Troviamo conferma nell’ultimo rapporto delle NU “State of the World’s Cities 2012/2013″, Kathmandu è negli ultimi posti (60° su 95 città) come vivibilità e prospettive per suoi abitanti. Sotto troviamo Monrovia (Liberia), Conakri (Guinea) , Addis Ababa, Harare, La Paz, Dhaka; subito sopra New Dheli, Yaoundè, Phnom Penh. Milano è poco meglio di Varsavia ma peggio di Bruxelles. In testa alla classifica Vienna e NewYork. Chiaro che queste graduatorie sono da prendere con le pinze, ma danno delle indicazioni basate sulle condizioni dei trasporti, della vivibilità, delle infrastrutture, ambiente e dello sviluppo economico e culturale.

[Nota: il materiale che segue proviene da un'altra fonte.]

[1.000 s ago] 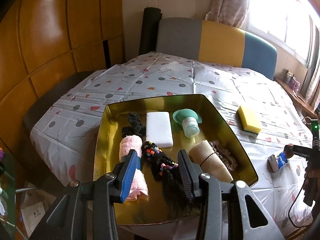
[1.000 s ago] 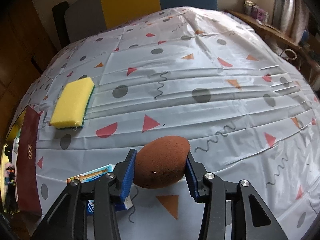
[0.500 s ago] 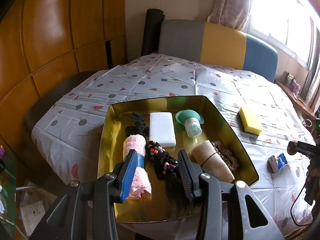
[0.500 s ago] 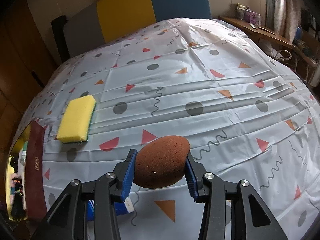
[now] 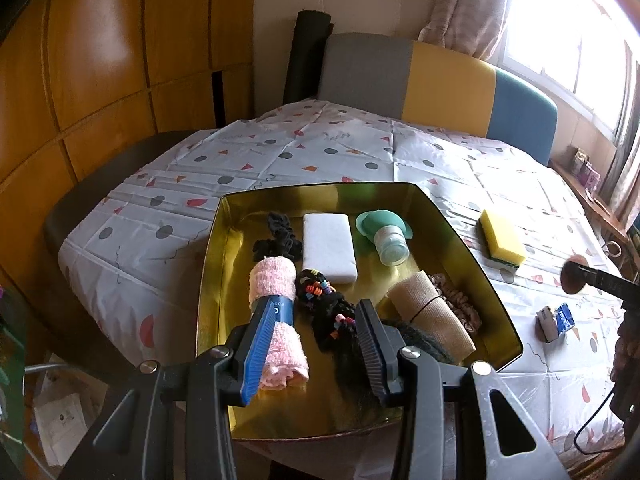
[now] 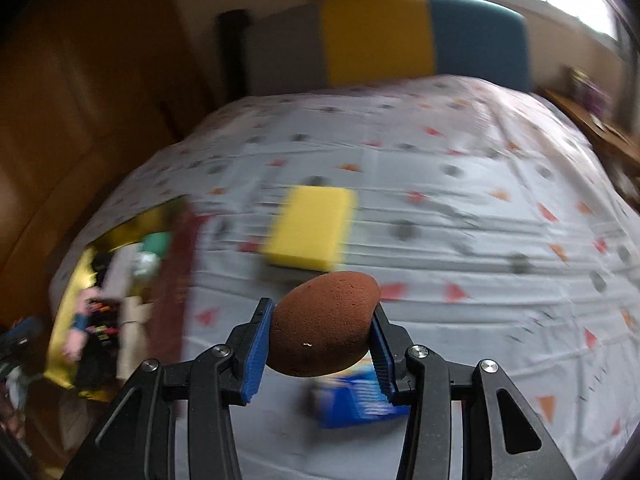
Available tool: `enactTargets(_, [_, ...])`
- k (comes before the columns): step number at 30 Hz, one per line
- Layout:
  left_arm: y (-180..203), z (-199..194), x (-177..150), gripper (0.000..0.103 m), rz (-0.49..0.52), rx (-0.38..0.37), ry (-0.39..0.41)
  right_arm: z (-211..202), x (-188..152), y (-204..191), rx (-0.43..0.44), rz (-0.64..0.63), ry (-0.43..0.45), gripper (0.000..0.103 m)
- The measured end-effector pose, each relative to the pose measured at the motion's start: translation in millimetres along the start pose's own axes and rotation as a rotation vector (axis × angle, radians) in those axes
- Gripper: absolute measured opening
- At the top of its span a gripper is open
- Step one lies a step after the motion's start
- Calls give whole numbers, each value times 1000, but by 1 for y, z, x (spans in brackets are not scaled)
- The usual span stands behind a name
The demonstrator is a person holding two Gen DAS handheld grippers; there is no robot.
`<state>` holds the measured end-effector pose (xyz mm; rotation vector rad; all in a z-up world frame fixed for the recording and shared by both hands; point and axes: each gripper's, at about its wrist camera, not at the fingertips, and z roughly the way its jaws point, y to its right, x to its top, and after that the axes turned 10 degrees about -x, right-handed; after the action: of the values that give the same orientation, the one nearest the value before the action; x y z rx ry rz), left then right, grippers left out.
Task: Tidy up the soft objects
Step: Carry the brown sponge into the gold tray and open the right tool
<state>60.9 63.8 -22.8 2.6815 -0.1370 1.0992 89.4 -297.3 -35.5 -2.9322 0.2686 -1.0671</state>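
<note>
Currently: right gripper (image 6: 322, 334) pinching brown sponge (image 6: 326, 326), frame centre; left gripper (image 5: 316, 348) spread, empty, over tray (image 5: 460, 236).

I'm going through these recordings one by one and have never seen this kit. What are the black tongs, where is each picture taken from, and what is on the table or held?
No robot here: a person holds one pair of tongs in each hand, each with a camera looking along its fingers. The left tongs hang over the gold tray with nothing between them. The tray holds a rolled pink towel, a white sponge, a teal bottle, a beige roll and hair ties. The right tongs grip a brown egg-shaped sponge; their picture is blurred. A yellow sponge and a small blue packet lie on the patterned tablecloth.
</note>
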Motion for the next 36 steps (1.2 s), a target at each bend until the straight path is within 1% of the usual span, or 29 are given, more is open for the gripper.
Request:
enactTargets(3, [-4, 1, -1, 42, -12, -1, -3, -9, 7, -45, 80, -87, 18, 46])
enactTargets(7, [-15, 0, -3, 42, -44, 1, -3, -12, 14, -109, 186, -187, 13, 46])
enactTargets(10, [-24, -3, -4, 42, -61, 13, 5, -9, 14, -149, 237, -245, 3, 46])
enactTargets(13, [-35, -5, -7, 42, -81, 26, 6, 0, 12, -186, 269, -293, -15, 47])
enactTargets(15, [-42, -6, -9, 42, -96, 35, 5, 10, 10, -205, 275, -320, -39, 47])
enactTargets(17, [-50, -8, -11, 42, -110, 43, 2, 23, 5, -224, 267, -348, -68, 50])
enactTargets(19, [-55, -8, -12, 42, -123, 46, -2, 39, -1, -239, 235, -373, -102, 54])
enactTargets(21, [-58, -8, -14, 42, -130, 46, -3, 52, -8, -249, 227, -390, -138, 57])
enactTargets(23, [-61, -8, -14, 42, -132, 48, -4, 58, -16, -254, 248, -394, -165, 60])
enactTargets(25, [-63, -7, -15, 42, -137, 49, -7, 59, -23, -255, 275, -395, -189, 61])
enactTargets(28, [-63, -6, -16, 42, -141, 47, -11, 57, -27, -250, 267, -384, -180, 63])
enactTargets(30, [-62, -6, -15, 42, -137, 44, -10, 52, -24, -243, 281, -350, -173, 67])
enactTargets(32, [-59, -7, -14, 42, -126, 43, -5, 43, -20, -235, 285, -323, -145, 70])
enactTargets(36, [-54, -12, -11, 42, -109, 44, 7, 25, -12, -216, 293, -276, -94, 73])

E’, comunque, interessante l’analisi sulle principali città, megalopoli estese e riempite di gente che cerca opportunità e prosperità, abbandonano le campagne. Nell’ultimo secolo, la percentuale di popolazione che vive nei centri urbani è passata dal 20% nei paesi meno sviluppati il 5%) a, oltre il 50% e si prevede che, ben presto, di raggiungerà il 70%. Incrementi straordinari, proprio, nei paesi più poveri (in Europa il movimento verso le aree urbane è stagnante, +0,67). La gente che si è spostata verso le megalopoli dell’Asia (Dhaka, New Dheli, Mumbai, Karachi) e dell’Africa (Kinshasa, Lagos) è quanto l’intera popolazione dell’Europa. Opportunità che questi migranti spesso non trovano, gli slums, ormai diventati vere e propri quartieri stabili, raccolgono il 62% della popolazione urbana nell’Africa sub- sahariana e il 30% in Asia.
L’ aumento di popolazione urbana non è stato seguito da un miglioramento delle strutture (accesso all’acqua, strade, telefoni, elettricità, etc.) e solo alcune città africane ed asiatiche sono considerate, nel rapporto con“solid prosperity factors” per i loro abitanti. In Africa, delle 20 città analizzate, solo Cape Town, Johannesburg, Cairo e Casablanca; in Asia: Amman, Bangkok, Yerevan, Jakarta, Manila, Hanoi e Pechino. Chi ha investito in infrastrutture nelle nuove megalopoli ha ottenuto buoni risultati dal punto di vista dell’incremento del PIL nazionale e pro-capite: high speed train a Shangai, in Malesia il Kuala Lampur cooridor, i trasporti urbani a Nairobi per connettere aree immense e distanti dal centro. La Cina ha investito in infrastrutture mediamente il 10% del PIL, l’India il 5,6%. Nelle megalopoli dell’Africa, le carenze di strutture (acqua, sistema fognario (disponibile al 80% della popolazione, elettricità (69%), linee telefoniche, internet, 7%) ha frenat la crescita ecopnomica riscontrata in altre aree. Per certi versi lo stesso è stato a Kathmandu.
Tante informazioni saltano fuori dal Rapporto come il recordo di Amman che ha parchi che coprono il 12% dell’area urbana (percentuale fra le più alte del mondo). I differenti indici (tutti poi concentrati nel (CPI-City Prosperity Index) permettono, poi, di valutare le differente condizioni delle città, per esempio è Stoccolma quella con la migliore qualità di vita e Londra, Zurigo quelle con le migliori infrastrutture. Kathmandu è migliore, come qualità di vita, di altre città (Casablanca, Phnom Penh, Nairobi) che la precedono come Indice totale. Insomma è una lettura interessante e utile per continuare a vedere come si muove il mondo.